# Cleaner cannister filters = less algae?



## Laith (Sep 4, 2004)

I'm curious to get a feel for how often everyone cleans their cannister filters.

Tom Barr recommends pretty regular cleaning due to his view that mulm/detritus buildup can create conditions for algae growth...

On the other hand, one of the advantages of cannisters is that they can run long term without cleaning. At least that was what I always thought...

During one of the algae outbreaks on a tank of mine everything seemed adequate nutrient wise so I started cleaning the Eheim once a month. Didn't notice any difference in algae levels at all (The culprit turned out to be low CO2). Now I clean the cannister filters (and in the Eheim change the white pad) about every three months.

So, how often do you clean your cannisters?


----------



## Bert H (Mar 2, 2004)

I clean it out when I notice the flow slow down somewhat, which is probably every 2-3 months. I can't comment on the algae/cleaning relationship.


----------



## jerseyjay (Jan 25, 2004)

I pushed my 2028 to 12 months. No adverse effects, fairly steady flow, no major algae outbreaks. 

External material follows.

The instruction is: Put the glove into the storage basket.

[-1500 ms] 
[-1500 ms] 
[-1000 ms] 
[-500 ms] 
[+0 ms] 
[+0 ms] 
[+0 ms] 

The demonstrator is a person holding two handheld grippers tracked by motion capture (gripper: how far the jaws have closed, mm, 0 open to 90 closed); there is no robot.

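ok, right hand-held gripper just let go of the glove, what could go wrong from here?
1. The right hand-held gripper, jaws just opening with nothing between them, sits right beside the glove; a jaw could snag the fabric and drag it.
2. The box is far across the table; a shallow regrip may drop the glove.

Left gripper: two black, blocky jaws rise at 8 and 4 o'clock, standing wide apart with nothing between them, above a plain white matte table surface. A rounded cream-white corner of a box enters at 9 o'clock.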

I would probably recommend every 6 months.


----------



## GraFFix (Feb 24, 2005)

I usually clean it when I have time and notice the flow slowing down witch is around the 3-4 month mark...but since i run a huge canister on a 20g tank i have the option of letting it go for alot longer. i think im at 4 months now and the flow is still fine with me and my plants. 

Personally I think the tank looks better when the filter is a little dirty. As long as water parameters look ok then I see no need to clean it out unless the flow is greatly reduced.


----------



## RTR (Oct 28, 2005)

That depends on your nitrate needs and your water change schedule and volume. I can't keep traditional FO tanks with conventional canister packing as low in nitrates as I can with other filtration techniques.

So I gave up conventional canister packing. Mine are all prefilterd bio-only units now. I backflush every six months or so, open to clean the impeller and tubing evry year +/-.


----------



## jerseyjay (Jan 25, 2004)

RTR said:


> So I gave up conventional canister packing. Mine are all prefilterd bio-only units now. I backflush every six months or so, open to clean the impeller and tubing evry year +/-.


That is my I try to do. Can you describe your backflush technique.


----------



## RTR (Oct 28, 2005)

Jay - Pop off the _intake_ prefilter, slip on the Python and open its hose-end valve. Shake the canister a bit while back-flushing. Rinse the prefilter at the tap while the unit is backflushing. Shake the canister again. Make sure not to pull the water level below the return (do not ask how I learned this).  Most of my returns are deep, but not all unfortunately, and some of us forget which tank we we are working...

The Dupla Minikaskade rinses free easily, Ehfimech takes more shaking. Those are my only two canister biomedia.

My prefilters are mostly FilterMaxIII.


----------